TASK INSTRUCTIONS – Without any pictures, output the records exactly as they are.

Records from a collection:
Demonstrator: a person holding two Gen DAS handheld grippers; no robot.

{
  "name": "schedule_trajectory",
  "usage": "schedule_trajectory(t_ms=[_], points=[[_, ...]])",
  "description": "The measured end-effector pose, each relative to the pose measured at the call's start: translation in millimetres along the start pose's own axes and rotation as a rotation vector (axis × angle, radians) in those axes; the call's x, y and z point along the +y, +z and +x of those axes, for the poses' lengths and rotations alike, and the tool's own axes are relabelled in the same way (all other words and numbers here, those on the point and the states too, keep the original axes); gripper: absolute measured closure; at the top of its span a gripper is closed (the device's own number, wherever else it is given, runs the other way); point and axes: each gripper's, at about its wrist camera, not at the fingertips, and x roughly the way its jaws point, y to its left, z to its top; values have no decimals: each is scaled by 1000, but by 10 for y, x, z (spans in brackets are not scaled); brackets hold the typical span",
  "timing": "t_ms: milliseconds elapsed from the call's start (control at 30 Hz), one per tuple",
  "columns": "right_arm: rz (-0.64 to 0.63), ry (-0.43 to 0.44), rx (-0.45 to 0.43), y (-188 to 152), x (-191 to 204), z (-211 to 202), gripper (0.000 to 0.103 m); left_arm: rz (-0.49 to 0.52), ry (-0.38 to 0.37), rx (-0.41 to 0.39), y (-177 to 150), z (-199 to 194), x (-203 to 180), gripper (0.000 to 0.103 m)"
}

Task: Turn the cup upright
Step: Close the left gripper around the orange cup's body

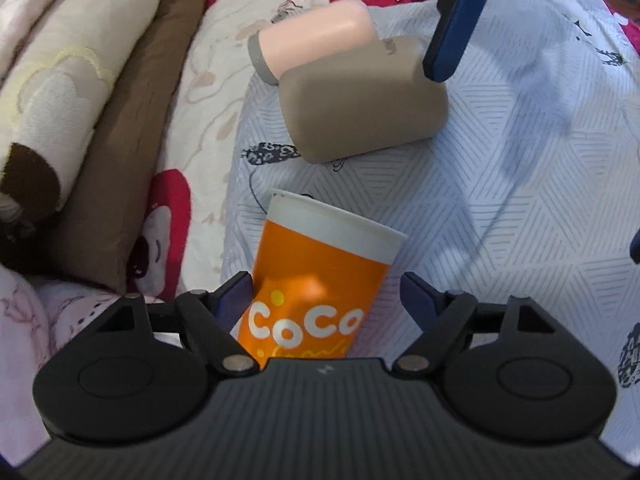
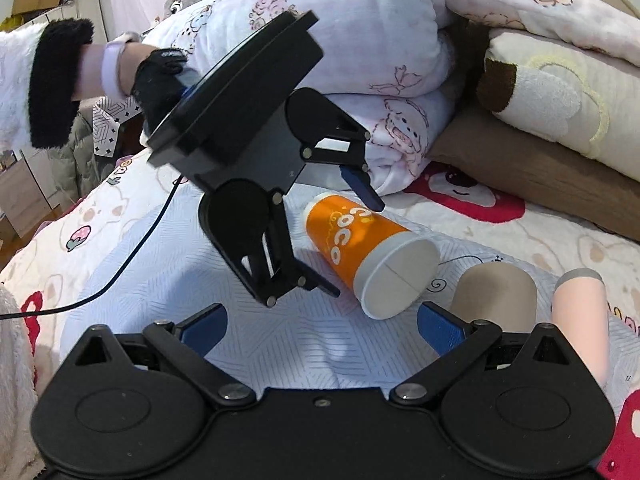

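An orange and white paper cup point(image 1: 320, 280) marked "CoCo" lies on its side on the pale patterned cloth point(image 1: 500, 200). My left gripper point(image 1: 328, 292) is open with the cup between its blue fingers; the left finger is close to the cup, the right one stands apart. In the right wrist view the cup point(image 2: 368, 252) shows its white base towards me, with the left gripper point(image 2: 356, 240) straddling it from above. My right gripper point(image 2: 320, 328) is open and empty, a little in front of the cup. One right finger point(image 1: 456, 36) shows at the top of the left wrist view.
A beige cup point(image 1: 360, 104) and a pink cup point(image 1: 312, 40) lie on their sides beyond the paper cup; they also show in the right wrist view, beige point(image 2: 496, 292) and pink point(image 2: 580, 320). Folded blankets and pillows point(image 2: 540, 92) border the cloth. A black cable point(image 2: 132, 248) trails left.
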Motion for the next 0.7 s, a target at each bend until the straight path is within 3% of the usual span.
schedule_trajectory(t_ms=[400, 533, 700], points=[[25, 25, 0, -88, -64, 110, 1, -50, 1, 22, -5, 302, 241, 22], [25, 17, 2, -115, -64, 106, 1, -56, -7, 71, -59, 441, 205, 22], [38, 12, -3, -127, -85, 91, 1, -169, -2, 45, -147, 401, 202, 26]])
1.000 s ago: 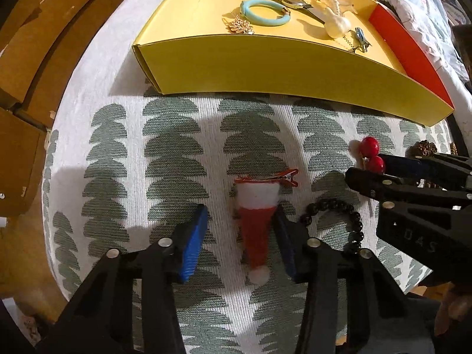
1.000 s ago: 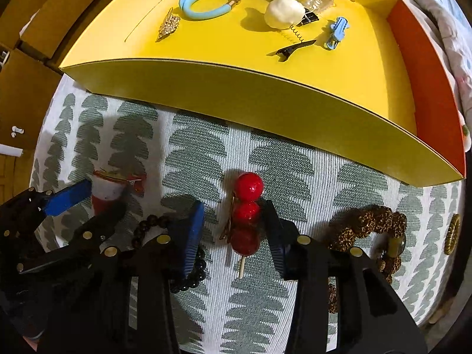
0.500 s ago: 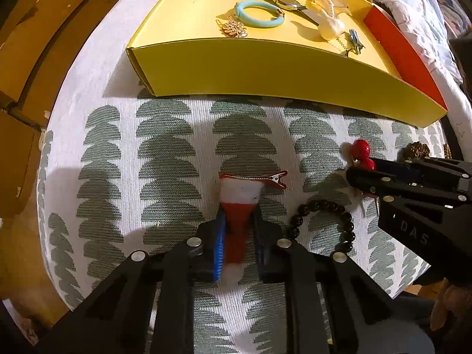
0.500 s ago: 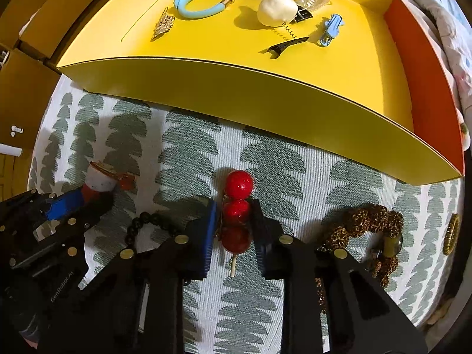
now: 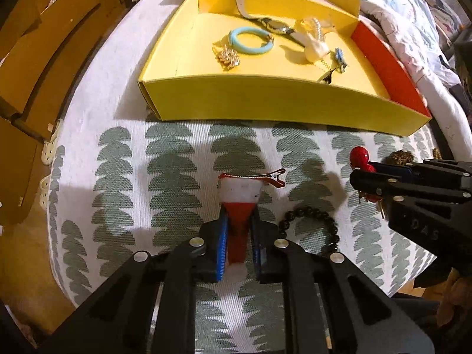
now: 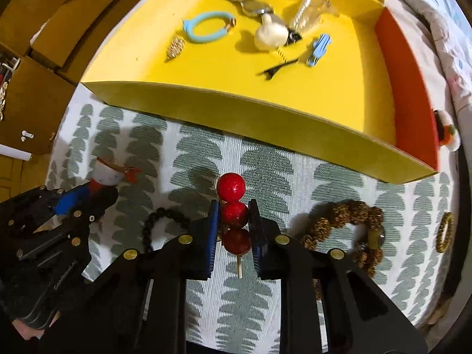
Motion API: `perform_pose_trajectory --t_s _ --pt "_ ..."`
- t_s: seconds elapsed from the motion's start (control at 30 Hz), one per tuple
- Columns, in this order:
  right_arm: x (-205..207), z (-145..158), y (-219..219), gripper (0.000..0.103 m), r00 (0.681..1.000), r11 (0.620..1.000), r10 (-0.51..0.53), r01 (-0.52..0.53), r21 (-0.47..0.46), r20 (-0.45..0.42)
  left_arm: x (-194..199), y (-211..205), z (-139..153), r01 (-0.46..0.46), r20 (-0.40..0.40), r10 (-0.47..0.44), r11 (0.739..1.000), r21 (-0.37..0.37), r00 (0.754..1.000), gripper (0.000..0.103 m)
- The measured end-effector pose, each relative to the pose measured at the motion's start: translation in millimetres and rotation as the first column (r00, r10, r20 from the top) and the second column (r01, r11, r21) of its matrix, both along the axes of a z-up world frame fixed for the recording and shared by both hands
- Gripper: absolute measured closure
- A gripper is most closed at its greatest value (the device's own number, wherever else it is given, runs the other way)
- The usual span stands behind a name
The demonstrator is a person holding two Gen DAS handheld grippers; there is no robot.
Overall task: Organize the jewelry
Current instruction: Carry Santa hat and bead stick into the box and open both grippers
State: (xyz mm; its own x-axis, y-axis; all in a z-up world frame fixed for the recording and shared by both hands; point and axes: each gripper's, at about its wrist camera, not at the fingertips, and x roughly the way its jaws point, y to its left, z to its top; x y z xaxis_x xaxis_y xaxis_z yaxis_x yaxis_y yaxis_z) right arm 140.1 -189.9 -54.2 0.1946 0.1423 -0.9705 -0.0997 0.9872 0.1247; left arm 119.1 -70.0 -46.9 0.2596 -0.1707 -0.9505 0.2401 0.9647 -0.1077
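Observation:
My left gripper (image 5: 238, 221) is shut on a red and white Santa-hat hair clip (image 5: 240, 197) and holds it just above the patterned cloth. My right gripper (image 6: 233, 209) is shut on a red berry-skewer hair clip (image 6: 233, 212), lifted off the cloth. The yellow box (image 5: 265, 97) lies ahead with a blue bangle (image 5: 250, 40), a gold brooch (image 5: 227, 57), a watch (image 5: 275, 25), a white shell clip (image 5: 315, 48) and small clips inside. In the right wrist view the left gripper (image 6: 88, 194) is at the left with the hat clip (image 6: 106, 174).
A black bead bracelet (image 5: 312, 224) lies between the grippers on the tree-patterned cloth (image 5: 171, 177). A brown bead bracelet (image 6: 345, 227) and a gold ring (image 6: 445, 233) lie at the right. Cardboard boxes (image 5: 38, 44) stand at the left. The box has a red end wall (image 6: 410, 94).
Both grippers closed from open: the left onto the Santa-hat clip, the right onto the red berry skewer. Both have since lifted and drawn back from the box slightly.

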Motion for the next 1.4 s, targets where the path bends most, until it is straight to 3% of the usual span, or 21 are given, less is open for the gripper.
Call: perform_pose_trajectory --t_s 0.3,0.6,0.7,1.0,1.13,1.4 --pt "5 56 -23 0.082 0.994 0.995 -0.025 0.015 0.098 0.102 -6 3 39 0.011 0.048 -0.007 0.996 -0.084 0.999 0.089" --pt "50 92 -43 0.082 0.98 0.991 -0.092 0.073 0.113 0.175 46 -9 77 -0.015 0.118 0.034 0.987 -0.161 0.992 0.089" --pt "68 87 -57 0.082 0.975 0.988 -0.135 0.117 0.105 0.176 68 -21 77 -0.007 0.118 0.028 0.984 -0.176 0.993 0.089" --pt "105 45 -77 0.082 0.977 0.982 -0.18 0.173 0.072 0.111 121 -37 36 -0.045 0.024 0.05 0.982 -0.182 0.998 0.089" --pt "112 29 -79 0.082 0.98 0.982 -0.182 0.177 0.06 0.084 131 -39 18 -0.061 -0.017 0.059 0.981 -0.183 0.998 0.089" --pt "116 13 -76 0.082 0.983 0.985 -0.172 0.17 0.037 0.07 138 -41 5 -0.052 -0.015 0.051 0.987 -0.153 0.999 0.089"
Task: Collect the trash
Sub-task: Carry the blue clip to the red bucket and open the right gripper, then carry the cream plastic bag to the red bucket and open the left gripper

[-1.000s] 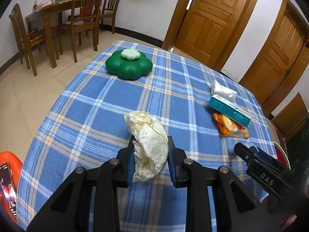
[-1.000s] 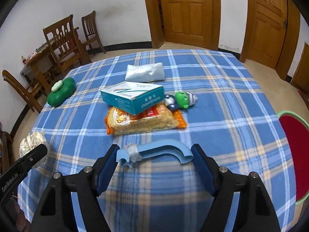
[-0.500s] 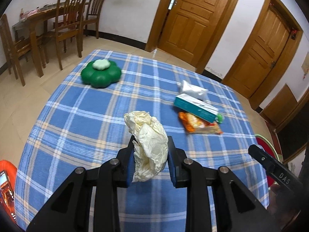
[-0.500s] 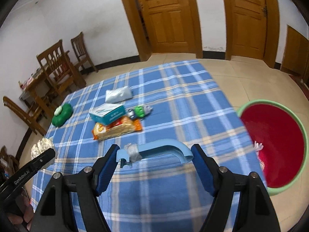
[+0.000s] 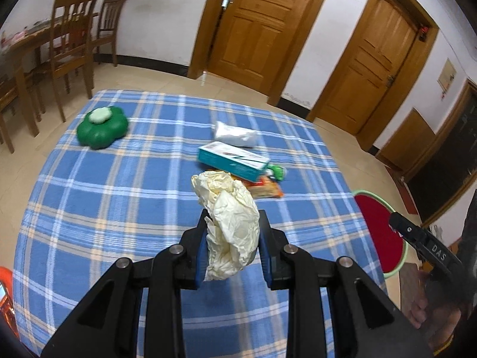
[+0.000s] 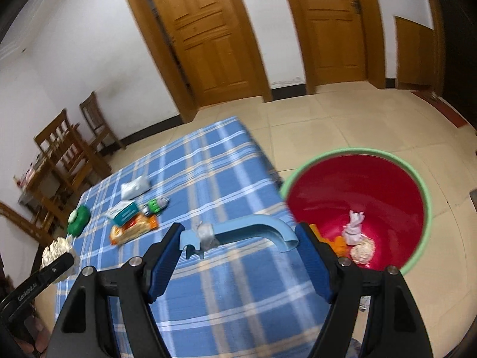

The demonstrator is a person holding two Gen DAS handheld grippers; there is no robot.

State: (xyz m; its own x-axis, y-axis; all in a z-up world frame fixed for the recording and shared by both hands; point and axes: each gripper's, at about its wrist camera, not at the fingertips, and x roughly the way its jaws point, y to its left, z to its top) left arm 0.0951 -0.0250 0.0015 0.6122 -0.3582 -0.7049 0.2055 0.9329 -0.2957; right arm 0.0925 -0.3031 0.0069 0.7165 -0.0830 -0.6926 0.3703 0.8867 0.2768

COMPLETED TASK –
Demonstrator: a person holding two Gen DAS handheld grippers; no robot.

{
  "name": "schedule_trajectory",
  "usage": "schedule_trajectory(t_ms=[_], points=[[_, ...]])",
  "description": "The measured end-effector pose, each relative to the pose measured at the call's start: translation in millimetres along the start pose's own axes and rotation as a rotation vector (axis × angle, radians) in those axes; the call's x, y and z point along the +y, +z and +x of those axes, for the poses' lengths and rotations alike, and the tool's own axes are relabelled in the same way (all other words and numbers here, those on the point and the states too, keep the original axes); gripper: absolute measured closure; at the top of its span a gripper is closed (the device's own number, wherever else it is given, runs the other way); point and axes: each gripper's, at about its wrist camera, not at the fingertips, and x roughly the way its jaws point, y to its left, z to its top; values have no decimals: each is scaled by 1000, but by 10 for y, x, z (spans in brackets are not scaled); brackets hold the typical span",
  "timing": "t_ms: milliseconds elapsed from the call's start (control at 30 Hz), one per tuple",
  "columns": "right_arm: rz (-0.64 to 0.63), ry (-0.43 to 0.44), rx (-0.45 to 0.43), y (-188 to 152), x (-191 to 204), z (-211 to 202), gripper (0.000 to 0.103 m); left_arm: rz (-0.49 to 0.52), ry (-0.38 to 0.37), rx (-0.41 to 0.39), y (-177 to 150), z (-199 to 194), x (-203 to 180), gripper (0.000 to 0.103 m)"
}

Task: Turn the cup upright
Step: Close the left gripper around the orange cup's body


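An orange and white paper cup point(image 1: 320, 280) marked "CoCo" lies on its side on the pale patterned cloth point(image 1: 500, 200). My left gripper point(image 1: 328, 292) is open with the cup between its blue fingers; the left finger is close to the cup, the right one stands apart. In the right wrist view the cup point(image 2: 368, 252) shows its white base towards me, with the left gripper point(image 2: 356, 240) straddling it from above. My right gripper point(image 2: 320, 328) is open and empty, a little in front of the cup. One right finger point(image 1: 456, 36) shows at the top of the left wrist view.
A beige cup point(image 1: 360, 104) and a pink cup point(image 1: 312, 40) lie on their sides beyond the paper cup; they also show in the right wrist view, beige point(image 2: 496, 292) and pink point(image 2: 580, 320). Folded blankets and pillows point(image 2: 540, 92) border the cloth. A black cable point(image 2: 132, 248) trails left.
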Motion for the next 0.7 s, a target at each bend until the straight path is within 3% of the usual span.
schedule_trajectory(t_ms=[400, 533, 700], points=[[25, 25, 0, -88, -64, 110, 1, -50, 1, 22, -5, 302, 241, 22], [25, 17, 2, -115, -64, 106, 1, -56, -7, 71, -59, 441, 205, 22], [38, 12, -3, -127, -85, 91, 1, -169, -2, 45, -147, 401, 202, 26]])
1.000 s ago: 
1.000 s ago: 
0.500 s ago: 
0.500 s ago: 
now: 
now: 
Motion API: `perform_pose_trajectory --t_s _ --pt "_ ..."`
- t_s: seconds elapsed from the motion's start (control at 30 Hz), one per tuple
- Columns, in this order:
  right_arm: x (-205..207), z (-145..158), y (-219..219), gripper (0.000..0.103 m), r00 (0.681..1.000), r11 (0.620..1.000), r10 (-0.51..0.53), r01 (-0.52..0.53), r21 (-0.47..0.46), r20 (-0.45..0.42)
  left_arm: x (-194..199), y (-211..205), z (-139..153), r01 (-0.46..0.46), r20 (-0.40..0.40), r10 (-0.47..0.44), r11 (0.739..1.000), r21 (-0.37..0.37), r00 (0.754..1.000), gripper (0.000..0.103 m)
- The measured end-effector pose, each relative to the pose measured at the motion's start: translation in millimetres and rotation as the first column (r00, r10, r20 from the top) and the second column (r01, r11, r21) of its matrix, both along the axes of a z-up world frame fixed for the recording and shared by both hands
- Gripper: absolute measured closure
- A gripper is most closed at its greatest value (the device's own number, wherever else it is given, runs the other way)
- The usual span stands behind a name
The demonstrator is a person holding two Gen DAS handheld grippers; there is no robot.
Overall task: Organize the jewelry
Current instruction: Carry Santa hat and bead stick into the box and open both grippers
State: (xyz mm; its own x-axis, y-axis; all in a z-up world frame fixed for the recording and shared by both hands; point and axes: each gripper's, at about its wrist camera, not at the fingertips, and x roughly the way its jaws point, y to its left, z to its top; x y z xaxis_x xaxis_y xaxis_z yaxis_x yaxis_y yaxis_z) right arm 140.1 -189.9 -54.2 0.1946 0.1423 -0.9705 -0.0997 0.9872 0.1247; left arm 119.1 -70.0 -46.9 0.2596 -0.1707 -0.9505 0.2401 0.9647 -0.1077
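Observation:
My left gripper (image 5: 238, 221) is shut on a red and white Santa-hat hair clip (image 5: 240, 197) and holds it just above the patterned cloth. My right gripper (image 6: 233, 209) is shut on a red berry-skewer hair clip (image 6: 233, 212), lifted off the cloth. The yellow box (image 5: 265, 97) lies ahead with a blue bangle (image 5: 250, 40), a gold brooch (image 5: 227, 57), a watch (image 5: 275, 25), a white shell clip (image 5: 315, 48) and small clips inside. In the right wrist view the left gripper (image 6: 88, 194) is at the left with the hat clip (image 6: 106, 174).
A black bead bracelet (image 5: 312, 224) lies between the grippers on the tree-patterned cloth (image 5: 171, 177). A brown bead bracelet (image 6: 345, 227) and a gold ring (image 6: 445, 233) lie at the right. Cardboard boxes (image 5: 38, 44) stand at the left. The box has a red end wall (image 6: 410, 94).
Both grippers closed from open: the left onto the Santa-hat clip, the right onto the red berry skewer. Both have since lifted and drawn back from the box slightly.
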
Motion for the next 1.4 s, targets where the path bends most, until it is straight to 3% of the usual span, or 21 are given, less is open for the gripper.
Call: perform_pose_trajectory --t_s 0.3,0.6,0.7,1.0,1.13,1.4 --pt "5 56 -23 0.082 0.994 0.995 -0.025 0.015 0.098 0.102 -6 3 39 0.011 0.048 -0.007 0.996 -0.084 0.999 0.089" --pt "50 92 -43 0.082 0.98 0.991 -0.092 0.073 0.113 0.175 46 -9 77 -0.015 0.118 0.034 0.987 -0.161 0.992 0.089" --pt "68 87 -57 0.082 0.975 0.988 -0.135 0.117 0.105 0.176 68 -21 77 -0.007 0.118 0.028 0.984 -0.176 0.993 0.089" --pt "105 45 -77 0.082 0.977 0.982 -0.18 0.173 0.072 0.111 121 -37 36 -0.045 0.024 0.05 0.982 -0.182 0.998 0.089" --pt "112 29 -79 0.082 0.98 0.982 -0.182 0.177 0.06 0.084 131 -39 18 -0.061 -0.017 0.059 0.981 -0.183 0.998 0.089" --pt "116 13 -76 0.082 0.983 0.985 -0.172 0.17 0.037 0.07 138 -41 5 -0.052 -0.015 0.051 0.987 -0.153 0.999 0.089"
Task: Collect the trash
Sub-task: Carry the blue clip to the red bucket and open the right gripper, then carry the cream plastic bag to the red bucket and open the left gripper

[-1.000s] 
[-1.000s] 
[-0.500s] 
[-0.500s] 
[+0.000s] 
[+0.000s] 

The demonstrator is a person holding two Gen DAS handheld grippers; there is no robot.

State: (xyz m; its own x-axis, y-axis; all in a z-up world frame fixed for the recording and shared by both hands; point and axes: each gripper's, at about its wrist camera, not at the fingertips, and x roughly the way its jaws point, y to its left, z to its top) left arm 0.0951 -0.0250 0.0015 0.6122 -0.3582 -0.7049 0.2055 0.9329 -0.2957; right arm 0.0925 -0.3031 0.0069 0.7165 -0.0830 -0.6926 0.3703 0.8867 0.2768

With that, the output is done.